** EXERCISE DESCRIPTION **
Give the data again exactly as written, skipping any pictures.

** SOURCE MATERIAL **
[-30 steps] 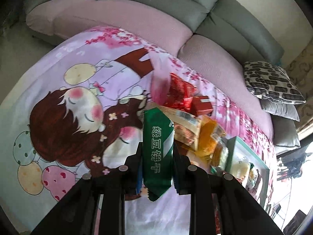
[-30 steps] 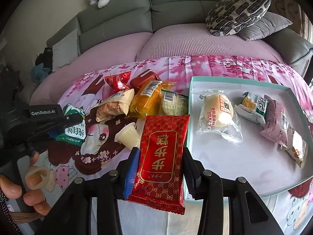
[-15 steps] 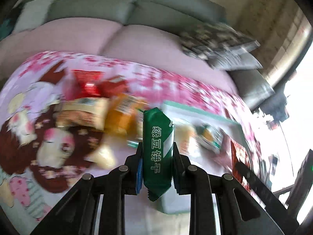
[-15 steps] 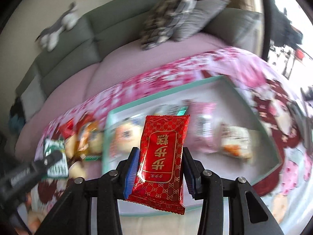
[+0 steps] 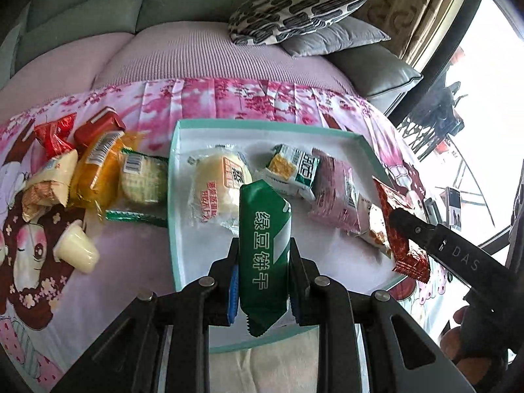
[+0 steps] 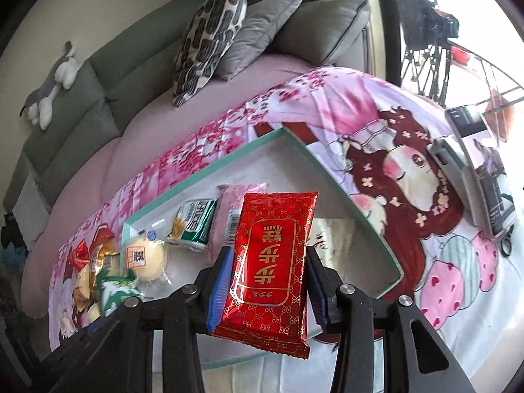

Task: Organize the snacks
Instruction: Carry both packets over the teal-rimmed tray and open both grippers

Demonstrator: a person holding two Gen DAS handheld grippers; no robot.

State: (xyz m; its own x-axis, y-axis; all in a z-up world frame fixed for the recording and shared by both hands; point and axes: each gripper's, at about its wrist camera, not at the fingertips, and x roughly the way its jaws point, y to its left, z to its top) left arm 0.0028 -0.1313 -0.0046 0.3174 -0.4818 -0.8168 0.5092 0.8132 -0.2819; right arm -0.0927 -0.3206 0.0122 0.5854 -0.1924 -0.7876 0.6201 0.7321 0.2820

** TASK OUTPUT **
[-30 steps] 
[-30 steps] 
[-15 steps] 
[-15 steps] 
[+0 steps] 
[+0 steps] 

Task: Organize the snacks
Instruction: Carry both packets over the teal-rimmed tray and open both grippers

Demonstrator: a person holding two Gen DAS handheld grippers; no robot.

State: (xyz m; its own x-axis, y-axis; all in a z-up world frame fixed for the recording and shared by both hands; point and axes: each gripper's, at about its wrist camera, not at the fingertips, and x roughly the way its jaws point, y to its left, z to its top) left arm 0.0028 -0.1313 -0.0046 0.3174 -0.4818 -0.8168 0.5092 0.8132 -0.2819; right arm -0.0927 -0.3206 0.0122 0.5854 -0.1924 -0.7876 0.6201 0.7321 0.2820

There is no more to this answer.